Auch die DAK verlässt die Kreisstadt, und zwar noch früher als die AOK. Die hatte bereits vor zehn Monaten angekündigt, ihre Geschäftsstelle in der Kreisstadt zum 30. September dieses Jahres zu schließen. Bei der DAK ist bereits am 10. September Schluss. Die Angestellten-Krankenkasse wird dann in Stormarn nur noch eine Geschäftsstelle in Ahrensburg haben.

Das gilt auch für die AOK, die außer Bad Oldesloe auch den Standort Reinbek aufgibt. Die Barmer hatte bereits 2016 mit der Umstrukturierung begonnen, der ebenfalls die Geschäftsstelle in Bad Oldesloe zum Opfer fiel. „Dort waren die Öffnungszeiten ohnehin schon eingeschränkt“, sagt Pressesprecher Wolfgang Klink.

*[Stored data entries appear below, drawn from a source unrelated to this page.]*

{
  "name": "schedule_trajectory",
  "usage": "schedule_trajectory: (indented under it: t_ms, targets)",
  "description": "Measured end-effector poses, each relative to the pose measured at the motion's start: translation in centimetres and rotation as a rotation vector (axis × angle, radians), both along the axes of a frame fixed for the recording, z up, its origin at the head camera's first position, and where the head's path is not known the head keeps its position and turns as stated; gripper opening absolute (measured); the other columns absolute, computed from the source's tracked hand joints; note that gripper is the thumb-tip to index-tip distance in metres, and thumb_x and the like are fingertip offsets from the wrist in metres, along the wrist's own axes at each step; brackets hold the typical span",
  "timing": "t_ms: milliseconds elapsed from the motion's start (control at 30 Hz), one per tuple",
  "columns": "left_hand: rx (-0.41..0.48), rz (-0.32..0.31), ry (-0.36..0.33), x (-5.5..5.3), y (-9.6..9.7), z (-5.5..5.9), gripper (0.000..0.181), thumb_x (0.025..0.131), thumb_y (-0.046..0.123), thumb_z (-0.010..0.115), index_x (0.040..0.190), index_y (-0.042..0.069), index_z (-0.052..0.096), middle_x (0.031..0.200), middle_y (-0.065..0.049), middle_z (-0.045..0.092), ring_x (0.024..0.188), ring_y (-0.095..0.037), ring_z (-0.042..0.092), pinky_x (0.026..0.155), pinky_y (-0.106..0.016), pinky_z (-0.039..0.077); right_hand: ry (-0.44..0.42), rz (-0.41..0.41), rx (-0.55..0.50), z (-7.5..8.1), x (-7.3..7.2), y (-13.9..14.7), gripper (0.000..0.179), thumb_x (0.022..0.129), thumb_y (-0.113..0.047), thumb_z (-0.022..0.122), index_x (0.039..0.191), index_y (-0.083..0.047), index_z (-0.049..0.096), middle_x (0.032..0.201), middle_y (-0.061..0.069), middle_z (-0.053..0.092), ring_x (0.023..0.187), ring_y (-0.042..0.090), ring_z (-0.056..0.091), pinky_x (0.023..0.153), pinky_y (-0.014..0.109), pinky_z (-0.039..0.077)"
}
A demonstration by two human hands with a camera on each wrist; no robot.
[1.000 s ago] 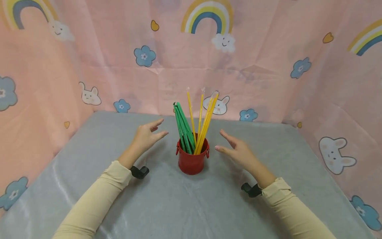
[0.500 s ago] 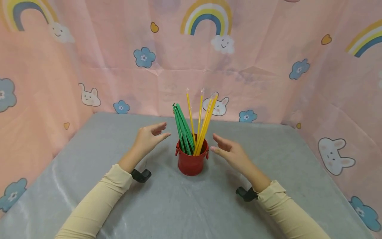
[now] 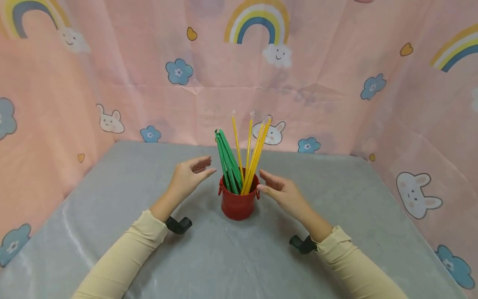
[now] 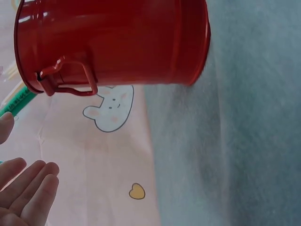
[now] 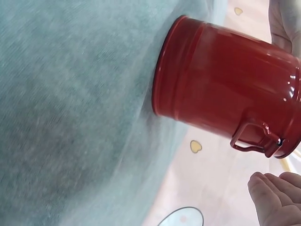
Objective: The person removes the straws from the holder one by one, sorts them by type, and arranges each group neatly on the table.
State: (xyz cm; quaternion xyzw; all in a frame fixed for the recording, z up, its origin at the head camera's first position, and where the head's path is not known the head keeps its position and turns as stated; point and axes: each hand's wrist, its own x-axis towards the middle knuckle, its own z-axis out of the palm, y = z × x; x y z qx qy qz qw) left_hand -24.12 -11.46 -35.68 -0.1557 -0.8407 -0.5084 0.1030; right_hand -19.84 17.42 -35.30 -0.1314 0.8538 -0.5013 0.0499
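A small red metal bucket [image 3: 237, 206] with a loop handle on each side stands upright on the grey tabletop. Several green pencils [image 3: 228, 162] lean to the left in it, and yellow sticks with clear tips [image 3: 257, 155] lean to the right. To the left of the bucket my left hand [image 3: 188, 176] hovers with fingers extended and thumb apart, holding nothing. On the other side my right hand [image 3: 281, 191] is close to the rim, its thumb tip right by the side handle [image 5: 254, 136]. In the left wrist view, the fingers [image 4: 35, 188] sit below the bucket's handle.
A grey cloth [image 3: 239, 261] covers the table. Behind and at both sides hangs a pink curtain [image 3: 149, 70] printed with rainbows, flowers and rabbits. Black wrist cameras [image 3: 179, 225] are strapped under both wrists.
Both hands have moved inward toward the bucket, the right one farther and now near its rim. The bucket and its contents have stayed in place.
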Motion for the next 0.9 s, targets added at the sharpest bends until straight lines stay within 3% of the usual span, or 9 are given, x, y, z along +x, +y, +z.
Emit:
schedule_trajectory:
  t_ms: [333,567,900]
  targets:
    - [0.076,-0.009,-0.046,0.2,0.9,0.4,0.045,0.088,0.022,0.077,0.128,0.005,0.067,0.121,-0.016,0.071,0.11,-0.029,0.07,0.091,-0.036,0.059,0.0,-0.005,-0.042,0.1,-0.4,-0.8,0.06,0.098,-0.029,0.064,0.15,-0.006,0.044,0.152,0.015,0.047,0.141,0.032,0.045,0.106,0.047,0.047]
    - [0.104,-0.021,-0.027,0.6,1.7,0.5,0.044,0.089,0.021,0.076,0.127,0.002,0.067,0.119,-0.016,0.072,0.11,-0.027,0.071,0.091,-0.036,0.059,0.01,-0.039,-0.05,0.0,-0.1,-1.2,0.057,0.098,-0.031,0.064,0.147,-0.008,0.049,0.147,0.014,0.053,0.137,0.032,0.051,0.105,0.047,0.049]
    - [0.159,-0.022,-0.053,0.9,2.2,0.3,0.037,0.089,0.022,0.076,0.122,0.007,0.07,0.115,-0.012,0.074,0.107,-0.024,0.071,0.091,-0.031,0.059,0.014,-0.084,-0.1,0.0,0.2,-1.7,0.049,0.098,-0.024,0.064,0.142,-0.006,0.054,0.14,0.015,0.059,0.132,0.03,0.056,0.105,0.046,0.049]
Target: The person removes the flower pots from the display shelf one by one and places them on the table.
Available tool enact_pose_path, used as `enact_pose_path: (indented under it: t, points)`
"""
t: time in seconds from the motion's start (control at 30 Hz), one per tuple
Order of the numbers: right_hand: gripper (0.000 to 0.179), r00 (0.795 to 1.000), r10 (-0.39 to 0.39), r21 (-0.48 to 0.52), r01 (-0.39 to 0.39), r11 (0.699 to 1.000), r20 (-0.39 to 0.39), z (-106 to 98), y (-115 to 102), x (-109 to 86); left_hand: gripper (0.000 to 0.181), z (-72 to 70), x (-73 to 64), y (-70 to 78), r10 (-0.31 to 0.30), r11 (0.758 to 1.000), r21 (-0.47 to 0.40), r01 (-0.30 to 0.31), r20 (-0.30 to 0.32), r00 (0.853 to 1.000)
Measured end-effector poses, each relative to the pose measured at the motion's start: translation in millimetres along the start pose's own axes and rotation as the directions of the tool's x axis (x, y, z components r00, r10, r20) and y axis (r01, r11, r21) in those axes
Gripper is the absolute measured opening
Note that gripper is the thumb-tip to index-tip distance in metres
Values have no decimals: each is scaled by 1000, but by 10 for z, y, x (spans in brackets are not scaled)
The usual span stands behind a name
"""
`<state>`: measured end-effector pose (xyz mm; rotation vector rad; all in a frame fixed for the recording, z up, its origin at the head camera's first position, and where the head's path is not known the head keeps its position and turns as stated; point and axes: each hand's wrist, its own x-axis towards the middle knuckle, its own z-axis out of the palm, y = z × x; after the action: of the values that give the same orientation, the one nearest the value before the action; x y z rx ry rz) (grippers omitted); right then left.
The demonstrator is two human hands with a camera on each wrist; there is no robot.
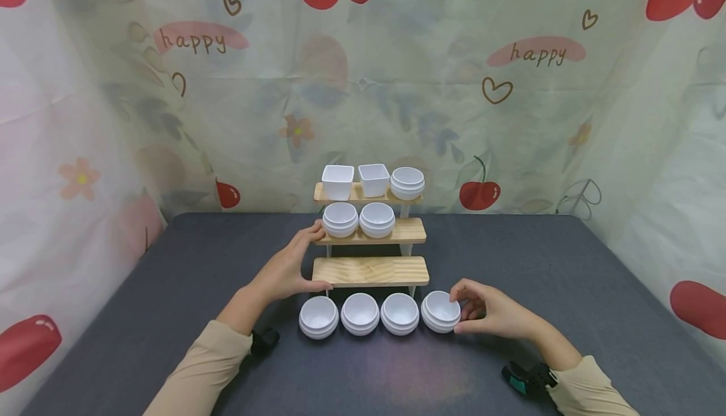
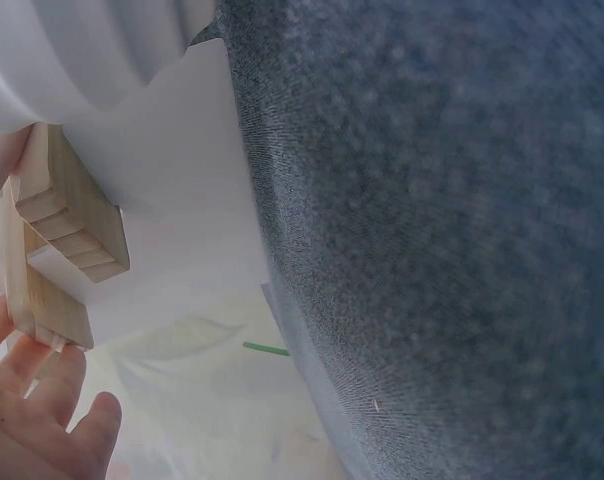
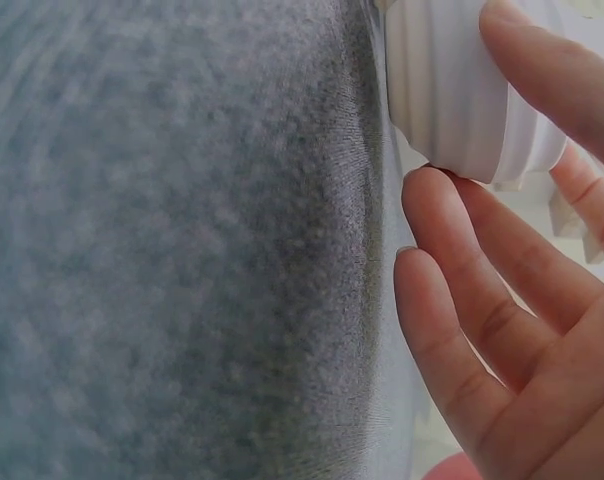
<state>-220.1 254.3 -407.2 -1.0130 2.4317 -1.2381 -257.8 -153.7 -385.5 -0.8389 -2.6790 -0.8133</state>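
Front-right of the tiered pale-wood stand (image 1: pixel 371 271), the right hand (image 1: pixel 499 313) pinches a round white bowl (image 1: pixel 441 316); the left hand (image 1: pixel 286 270) grips the stand.

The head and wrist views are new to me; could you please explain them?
No machine here, only a person's left hand and right hand. The wide picture comes from the head camera; the close ones, from each wrist. On the dark table stands a wooden rack with two square cups and a round cup on top, and two round cups on its middle shelf. Four more cups stand in front. The left hand touches the rack's left side; the right hand pinches the rightmost front cup.
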Motion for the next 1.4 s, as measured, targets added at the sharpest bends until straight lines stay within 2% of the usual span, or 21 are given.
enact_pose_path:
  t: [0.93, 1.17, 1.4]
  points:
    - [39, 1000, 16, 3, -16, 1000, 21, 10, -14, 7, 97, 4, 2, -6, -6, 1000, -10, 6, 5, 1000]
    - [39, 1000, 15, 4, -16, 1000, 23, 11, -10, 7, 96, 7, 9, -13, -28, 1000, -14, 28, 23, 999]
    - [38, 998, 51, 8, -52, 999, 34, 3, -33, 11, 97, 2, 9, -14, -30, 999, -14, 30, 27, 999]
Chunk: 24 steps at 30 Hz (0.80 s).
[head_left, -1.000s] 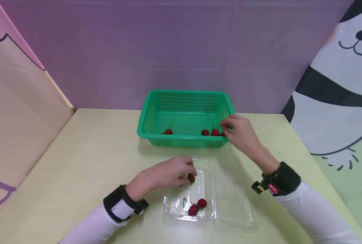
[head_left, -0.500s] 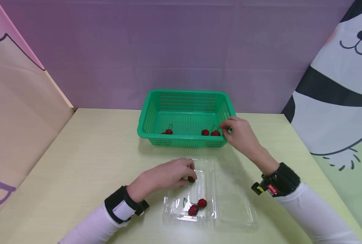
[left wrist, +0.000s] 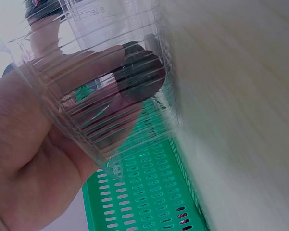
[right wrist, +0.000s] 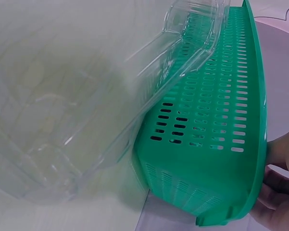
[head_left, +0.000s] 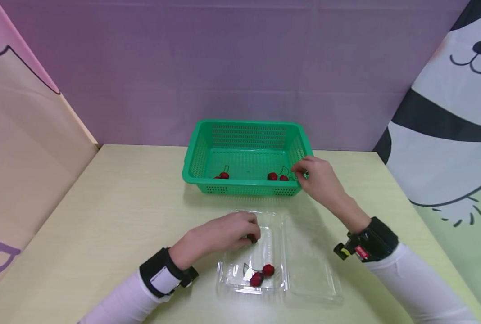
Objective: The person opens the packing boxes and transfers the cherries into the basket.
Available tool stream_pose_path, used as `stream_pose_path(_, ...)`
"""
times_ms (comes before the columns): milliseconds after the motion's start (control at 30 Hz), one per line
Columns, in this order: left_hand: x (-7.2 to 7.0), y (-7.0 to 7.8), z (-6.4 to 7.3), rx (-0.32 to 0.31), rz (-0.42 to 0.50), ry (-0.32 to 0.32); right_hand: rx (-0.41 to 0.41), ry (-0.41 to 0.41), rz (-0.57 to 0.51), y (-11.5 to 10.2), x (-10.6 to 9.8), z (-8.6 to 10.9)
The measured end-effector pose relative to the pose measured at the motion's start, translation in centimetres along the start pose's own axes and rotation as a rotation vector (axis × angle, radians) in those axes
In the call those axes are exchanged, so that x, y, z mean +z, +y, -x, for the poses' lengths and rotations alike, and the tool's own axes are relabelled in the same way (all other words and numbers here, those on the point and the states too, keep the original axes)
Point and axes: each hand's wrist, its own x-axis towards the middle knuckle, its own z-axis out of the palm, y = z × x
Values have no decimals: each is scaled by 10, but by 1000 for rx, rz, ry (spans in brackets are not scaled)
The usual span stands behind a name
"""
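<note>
My left hand (head_left: 224, 231) pinches a dark red cherry (left wrist: 140, 72) at the far end of a clear plastic clamshell box (head_left: 283, 252). In the left wrist view the cherry and fingertips show through the box's ribbed wall. Two more cherries (head_left: 261, 275) with joined stems lie near the box's front. My right hand (head_left: 319, 177) is at the right front corner of a green basket (head_left: 246, 182), thumb and fingertips drawn close together beside cherries (head_left: 278, 177) with thin stems. Whether a stem is between those fingertips is too small to tell; in the right wrist view the rim partly hides them.
The box's clear lid (head_left: 313, 274) lies folded open to the right on the pale wooden table (head_left: 135, 216). More cherries (head_left: 223, 175) sit at the basket's left front, partly behind its rim. A purple backdrop (head_left: 240, 67) stands behind the basket.
My left hand has lowered slightly, and its fingers now cover more of the cherry. The cherries nearest my right fingertips have shifted a little left and lower. My right hand has dipped slightly.
</note>
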Motion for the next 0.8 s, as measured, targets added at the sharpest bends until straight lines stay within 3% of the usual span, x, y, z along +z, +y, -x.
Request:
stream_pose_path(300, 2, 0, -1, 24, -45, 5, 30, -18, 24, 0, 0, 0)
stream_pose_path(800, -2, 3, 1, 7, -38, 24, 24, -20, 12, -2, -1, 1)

Die Argumentation ist bei allen Kassen gleich: Mit der Digitalisierung haben sich die Kommunikationswege und -gewohnheiten geändert. Die Bedeutung der Geschäftsstellen vor Ort nimmt immer mehr ab, weil sie immer weniger frequentiert werden. „Hand auf’s Herz: Wann waren Sie zuletzt im Servicezentrum Bad Oldesloe?“ fragt zum Beispiel die DAK in ihrem Schreiben an die Versicherten. „Unterhalt und Nutzen stehen irgendwann nicht mehr im Verhältnis“, wird beründet, warum die Berater aus den Räumen am Markt Bad Oldesloe in die Hamburger Straße nach Ahrensburg umziehen.

Die Entwicklung ist schleichend verlaufen, aber über über wenige Jahre und deshalb auch wieder rasant. Und sie betrifft ja nicht nur Krankenkassen. 1995 hatte es noch vier Amtsgerichte in Stormarn gegeben. 2008 wurden in Bad Oldesloe das Amtsgericht und das Kreiswehrersatzamt geschlossen. Das Amtsgericht trotz aller Proteste und Widerstände, und das Kreiswehrersatzamt, obwohl es im bevölkerungsreichsten Teil Schleswig-Holsteins lag und zuvor noch Lübeck und Pinneberg übernommen hatte. Erst in diesem Jahr schloss auch die Beratungsstelle der Rentenversicherung am Bahnhof.

Digital ist heute vieles möglich, aber nicht alles. Formulare können heruntergeladen, Unterlagen angefordert und Daten abgefragt werden. In vielen Fällen ist auch ein Scan von Dokumenten möglich, die dann digital versandt werden können, aber manchmal ist eben doch der Weg in die Geschäftsstelle, ins Gericht oder ins Grundbuchamt nötig. Und der fällt künftig auch bei Krankenkassen länger aus.

In der Kreisstadt wird ab Herbst nur noch die IKK persönlich ansprechbar sein, die erst in den 90er Jahren mit in den Neubau der Kreishandwerkerschaft am Bahnhof eingezogen war. Abwanderungspläne gibt es bei der IKK nicht, im Gegenteil: Man sehen Bad Oldesloe als einen attraktiver Standort in einem wirtschaftlich starken Raum an und denke eher daran, die Präsenz noch auszubauen, so ein Sprecher der IKK.